(WHAT THE TASK REQUIRES)
Copy out the complete listing, word for word.

(RECORD EXTRACTS)
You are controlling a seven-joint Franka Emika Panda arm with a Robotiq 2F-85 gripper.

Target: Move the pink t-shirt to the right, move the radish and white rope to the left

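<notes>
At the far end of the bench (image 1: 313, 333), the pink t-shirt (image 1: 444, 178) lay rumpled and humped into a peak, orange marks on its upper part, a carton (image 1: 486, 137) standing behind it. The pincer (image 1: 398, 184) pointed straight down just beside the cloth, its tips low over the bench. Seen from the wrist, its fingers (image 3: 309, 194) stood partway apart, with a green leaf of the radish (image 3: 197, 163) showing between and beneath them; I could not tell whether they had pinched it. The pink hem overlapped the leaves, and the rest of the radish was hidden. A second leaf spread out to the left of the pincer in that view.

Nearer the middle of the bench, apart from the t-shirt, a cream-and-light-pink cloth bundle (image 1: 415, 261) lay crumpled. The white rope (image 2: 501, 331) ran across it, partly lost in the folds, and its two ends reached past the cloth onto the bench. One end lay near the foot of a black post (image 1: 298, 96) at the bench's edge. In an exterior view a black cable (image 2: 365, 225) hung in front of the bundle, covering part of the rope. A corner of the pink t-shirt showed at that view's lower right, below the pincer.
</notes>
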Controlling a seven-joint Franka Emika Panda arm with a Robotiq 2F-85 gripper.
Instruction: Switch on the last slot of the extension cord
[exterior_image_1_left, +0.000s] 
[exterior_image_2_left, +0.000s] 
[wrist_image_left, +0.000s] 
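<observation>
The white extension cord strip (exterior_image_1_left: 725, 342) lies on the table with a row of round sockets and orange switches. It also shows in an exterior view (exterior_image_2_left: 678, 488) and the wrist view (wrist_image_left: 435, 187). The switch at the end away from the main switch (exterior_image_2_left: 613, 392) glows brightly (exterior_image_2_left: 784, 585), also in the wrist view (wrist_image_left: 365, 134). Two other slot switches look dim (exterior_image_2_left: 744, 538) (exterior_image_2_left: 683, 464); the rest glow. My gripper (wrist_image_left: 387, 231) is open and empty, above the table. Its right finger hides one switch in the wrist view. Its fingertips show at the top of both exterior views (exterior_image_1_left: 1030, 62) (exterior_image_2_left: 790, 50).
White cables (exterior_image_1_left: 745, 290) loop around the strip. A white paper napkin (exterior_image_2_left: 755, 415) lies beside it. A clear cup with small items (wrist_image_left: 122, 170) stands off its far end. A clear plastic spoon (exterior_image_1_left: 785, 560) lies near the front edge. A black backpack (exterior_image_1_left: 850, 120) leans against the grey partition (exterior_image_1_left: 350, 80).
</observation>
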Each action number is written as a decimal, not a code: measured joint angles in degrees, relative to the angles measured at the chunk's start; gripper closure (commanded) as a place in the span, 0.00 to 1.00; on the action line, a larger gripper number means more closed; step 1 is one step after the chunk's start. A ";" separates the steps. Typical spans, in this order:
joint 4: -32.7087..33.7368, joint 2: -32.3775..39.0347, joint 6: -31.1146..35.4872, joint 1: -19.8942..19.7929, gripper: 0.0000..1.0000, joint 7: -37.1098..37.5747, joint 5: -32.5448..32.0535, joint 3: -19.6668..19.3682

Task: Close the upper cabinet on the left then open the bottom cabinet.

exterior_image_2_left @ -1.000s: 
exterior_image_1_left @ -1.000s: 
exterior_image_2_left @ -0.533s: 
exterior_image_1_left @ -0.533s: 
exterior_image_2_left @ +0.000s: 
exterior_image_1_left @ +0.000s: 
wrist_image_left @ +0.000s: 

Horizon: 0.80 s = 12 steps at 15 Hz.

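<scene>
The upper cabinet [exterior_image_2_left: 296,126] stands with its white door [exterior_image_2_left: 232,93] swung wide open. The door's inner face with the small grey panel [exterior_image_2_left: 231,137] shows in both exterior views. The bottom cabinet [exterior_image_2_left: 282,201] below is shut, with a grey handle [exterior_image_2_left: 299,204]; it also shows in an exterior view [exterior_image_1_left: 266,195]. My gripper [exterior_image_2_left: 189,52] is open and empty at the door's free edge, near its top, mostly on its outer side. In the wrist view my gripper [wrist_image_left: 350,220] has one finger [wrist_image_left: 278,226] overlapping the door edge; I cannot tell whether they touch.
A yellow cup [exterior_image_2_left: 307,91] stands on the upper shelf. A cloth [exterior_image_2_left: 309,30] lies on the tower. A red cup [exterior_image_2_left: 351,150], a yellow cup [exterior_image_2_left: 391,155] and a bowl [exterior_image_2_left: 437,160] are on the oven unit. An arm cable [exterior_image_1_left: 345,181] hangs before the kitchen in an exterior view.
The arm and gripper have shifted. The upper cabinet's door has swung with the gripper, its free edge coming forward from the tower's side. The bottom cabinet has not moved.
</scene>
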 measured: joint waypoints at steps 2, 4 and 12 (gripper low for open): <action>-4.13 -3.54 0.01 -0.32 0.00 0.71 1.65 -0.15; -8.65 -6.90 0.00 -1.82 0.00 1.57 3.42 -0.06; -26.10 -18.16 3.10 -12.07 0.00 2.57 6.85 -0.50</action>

(RESPONSE BELOW)
You are controlling a seven-joint Franka Emika Panda arm with a Robotiq 2F-85 gripper.

Target: Move the pink t-shirt to the right, move the radish and white rope to the left

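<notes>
At the far end of the bench (image 1: 313, 333), the pink t-shirt (image 1: 444, 178) lay rumpled and humped into a peak, orange marks on its upper part, a carton (image 1: 486, 137) standing behind it. The pincer (image 1: 398, 184) pointed straight down just beside the cloth, its tips low over the bench. Seen from the wrist, its fingers (image 3: 309, 194) stood partway apart, with a green leaf of the radish (image 3: 197, 163) showing between and beneath them; I could not tell whether they had pinched it. The pink hem overlapped the leaves, and the rest of the radish was hidden. A second leaf spread out to the left of the pincer in that view.

Nearer the middle of the bench, apart from the t-shirt, a cream-and-light-pink cloth bundle (image 1: 415, 261) lay crumpled. The white rope (image 2: 501, 331) ran across it, partly lost in the folds, and its two ends reached past the cloth onto the bench. One end lay near the foot of a black post (image 1: 298, 96) at the bench's edge. In an exterior view a black cable (image 2: 365, 225) hung in front of the bundle, covering part of the rope. A corner of the pink t-shirt showed at that view's lower right, below the pincer.
</notes>
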Controlling a seven-joint Franka Emika Panda arm with a Robotiq 2F-85 gripper.
Instruction: Switch on the last slot of the extension cord
[exterior_image_1_left, +0.000s] 
[exterior_image_2_left, +0.000s] 
[wrist_image_left, +0.000s] 
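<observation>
The white extension cord strip (exterior_image_1_left: 725, 342) lies on the table with a row of round sockets and orange switches. It also shows in an exterior view (exterior_image_2_left: 678, 488) and the wrist view (wrist_image_left: 435, 187). The switch at the end away from the main switch (exterior_image_2_left: 613, 392) glows brightly (exterior_image_2_left: 784, 585), also in the wrist view (wrist_image_left: 365, 134). Two other slot switches look dim (exterior_image_2_left: 744, 538) (exterior_image_2_left: 683, 464); the rest glow. My gripper (wrist_image_left: 387, 231) is open and empty, above the table. Its right finger hides one switch in the wrist view. Its fingertips show at the top of both exterior views (exterior_image_1_left: 1030, 62) (exterior_image_2_left: 790, 50).
White cables (exterior_image_1_left: 745, 290) loop around the strip. A white paper napkin (exterior_image_2_left: 755, 415) lies beside it. A clear cup with small items (wrist_image_left: 122, 170) stands off its far end. A clear plastic spoon (exterior_image_1_left: 785, 560) lies near the front edge. A black backpack (exterior_image_1_left: 850, 120) leans against the grey partition (exterior_image_1_left: 350, 80).
</observation>
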Each action number is written as a decimal, not a code: measured joint angles in degrees, relative to the angles measured at the chunk's start; gripper closure (commanded) as a place in the span, 0.00 to 1.00; on the action line, a larger gripper number means more closed; step 1 is one step after the chunk's start. A ";" separates the steps. Typical spans, in this order:
joint 4: -32.7087..33.7368, joint 2: -32.3775..39.0347, joint 6: -31.1146..35.4872, joint 1: -19.8942..19.7929, gripper: 0.0000..1.0000, joint 7: -37.1098..37.5747, joint 5: -32.5448..32.0535, joint 3: -19.6668..19.3682

Task: Close the upper cabinet on the left then open the bottom cabinet.

exterior_image_2_left @ -1.000s: 
exterior_image_1_left @ -1.000s: 
exterior_image_2_left @ -0.533s: 
exterior_image_1_left @ -0.533s: 
exterior_image_2_left @ +0.000s: 
exterior_image_1_left @ +0.000s: 
wrist_image_left @ +0.000s: 

Horizon: 0.80 s = 12 steps at 15 Hz.

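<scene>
The upper cabinet [exterior_image_2_left: 296,126] stands with its white door [exterior_image_2_left: 232,93] swung wide open. The door's inner face with the small grey panel [exterior_image_2_left: 231,137] shows in both exterior views. The bottom cabinet [exterior_image_2_left: 282,201] below is shut, with a grey handle [exterior_image_2_left: 299,204]; it also shows in an exterior view [exterior_image_1_left: 266,195]. My gripper [exterior_image_2_left: 189,52] is open and empty at the door's free edge, near its top, mostly on its outer side. In the wrist view my gripper [wrist_image_left: 350,220] has one finger [wrist_image_left: 278,226] overlapping the door edge; I cannot tell whether they touch.
A yellow cup [exterior_image_2_left: 307,91] stands on the upper shelf. A cloth [exterior_image_2_left: 309,30] lies on the tower. A red cup [exterior_image_2_left: 351,150], a yellow cup [exterior_image_2_left: 391,155] and a bowl [exterior_image_2_left: 437,160] are on the oven unit. An arm cable [exterior_image_1_left: 345,181] hangs before the kitchen in an exterior view.
The arm and gripper have shifted. The upper cabinet's door has swung with the gripper, its free edge coming forward from the tower's side. The bottom cabinet has not moved.
</scene>
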 measured: joint waypoints at steps 2, 4 and 12 (gripper low for open): <action>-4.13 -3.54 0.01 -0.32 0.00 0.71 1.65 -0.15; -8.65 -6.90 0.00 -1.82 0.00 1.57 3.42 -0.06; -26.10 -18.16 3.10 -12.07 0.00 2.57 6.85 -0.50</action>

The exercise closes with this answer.